_EXERCISE DIRECTIONS_.
Please output exactly the part of the records below that opens with the line containing "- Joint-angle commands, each" and closes with the line containing "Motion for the", both lines included, and nothing else.

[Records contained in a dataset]
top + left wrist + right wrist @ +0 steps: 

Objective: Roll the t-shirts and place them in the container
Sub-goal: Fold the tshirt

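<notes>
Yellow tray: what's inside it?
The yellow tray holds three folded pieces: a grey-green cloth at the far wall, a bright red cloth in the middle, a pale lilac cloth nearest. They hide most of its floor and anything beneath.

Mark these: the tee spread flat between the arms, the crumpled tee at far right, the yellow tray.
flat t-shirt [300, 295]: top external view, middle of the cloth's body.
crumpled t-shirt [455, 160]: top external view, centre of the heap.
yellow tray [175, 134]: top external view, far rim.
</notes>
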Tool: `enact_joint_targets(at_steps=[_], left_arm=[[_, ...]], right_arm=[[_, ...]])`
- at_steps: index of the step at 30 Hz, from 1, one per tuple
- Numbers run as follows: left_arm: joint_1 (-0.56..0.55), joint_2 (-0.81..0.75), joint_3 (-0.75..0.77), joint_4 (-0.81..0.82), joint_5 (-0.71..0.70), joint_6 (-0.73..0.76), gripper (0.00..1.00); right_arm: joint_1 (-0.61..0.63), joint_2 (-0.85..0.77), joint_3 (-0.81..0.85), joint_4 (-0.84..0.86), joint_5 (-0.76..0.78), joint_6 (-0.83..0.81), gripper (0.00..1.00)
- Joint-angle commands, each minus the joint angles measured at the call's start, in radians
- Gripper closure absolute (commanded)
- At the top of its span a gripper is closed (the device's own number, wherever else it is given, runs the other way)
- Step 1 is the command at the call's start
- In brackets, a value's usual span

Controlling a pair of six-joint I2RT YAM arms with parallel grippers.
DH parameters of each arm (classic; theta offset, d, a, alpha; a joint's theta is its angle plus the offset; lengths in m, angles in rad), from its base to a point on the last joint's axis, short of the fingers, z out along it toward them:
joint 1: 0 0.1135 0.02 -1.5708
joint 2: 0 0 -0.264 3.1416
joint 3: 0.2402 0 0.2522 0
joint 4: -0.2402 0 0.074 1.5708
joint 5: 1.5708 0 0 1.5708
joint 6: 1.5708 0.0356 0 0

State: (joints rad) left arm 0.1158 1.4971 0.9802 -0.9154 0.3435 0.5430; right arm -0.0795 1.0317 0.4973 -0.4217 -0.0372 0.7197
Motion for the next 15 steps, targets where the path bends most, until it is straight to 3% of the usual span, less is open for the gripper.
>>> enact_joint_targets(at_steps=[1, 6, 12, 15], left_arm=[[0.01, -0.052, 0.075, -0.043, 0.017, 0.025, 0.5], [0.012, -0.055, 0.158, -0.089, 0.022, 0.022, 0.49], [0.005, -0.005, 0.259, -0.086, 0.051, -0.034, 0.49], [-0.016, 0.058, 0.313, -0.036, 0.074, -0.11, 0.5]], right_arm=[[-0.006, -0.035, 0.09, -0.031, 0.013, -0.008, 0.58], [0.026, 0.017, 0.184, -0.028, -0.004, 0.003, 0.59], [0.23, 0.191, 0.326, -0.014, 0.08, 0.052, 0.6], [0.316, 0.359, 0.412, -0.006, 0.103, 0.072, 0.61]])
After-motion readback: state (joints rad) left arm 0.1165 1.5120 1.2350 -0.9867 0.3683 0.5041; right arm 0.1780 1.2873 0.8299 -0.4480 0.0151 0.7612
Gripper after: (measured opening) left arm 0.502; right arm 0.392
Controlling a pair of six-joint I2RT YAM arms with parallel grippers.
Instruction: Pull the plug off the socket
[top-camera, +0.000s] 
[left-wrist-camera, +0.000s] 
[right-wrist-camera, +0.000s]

_FINISHED TASK_.
- Joint-angle commands, each minus the joint angles measured at the call's start, in radians
- Gripper closure absolute (commanded)
- At the top of its span a gripper is closed (the device's own number, wherever else it is given, runs the other way)
- Step 1 is the command at the call's start
- In brackets, a value's usual span

Controlling a pair of six-joint I2RT YAM arms with parallel grippers.
DH parameters of each arm (classic; theta offset, d, a, alpha; a joint's theta is its angle plus the offset; lengths in m, angles in rad), from its base to a point on the last joint's axis, short of the fingers, z out along it toward them:
joint 1: 0 0.1135 0.02 -1.5708
joint 2: 0 0 -0.264 3.1416
joint 3: 0.2402 0 0.2522 0
joint 4: -0.2402 0 0.074 1.5708
joint 5: 1.5708 0 0 1.5708
joint 6: 1.5708 0.0356 0 0

State: (joints rad) left arm 0.1158 1.4971 0.9802 -0.9154 0.3435 0.5430; right arm -0.0795 1.0317 0.4973 -0.4217 -0.0372 0.7197
Motion for the next 15 steps, targets where the path bends most, until it is straight to 3% of the usual span, less is open for the gripper.

The answer given above is complete.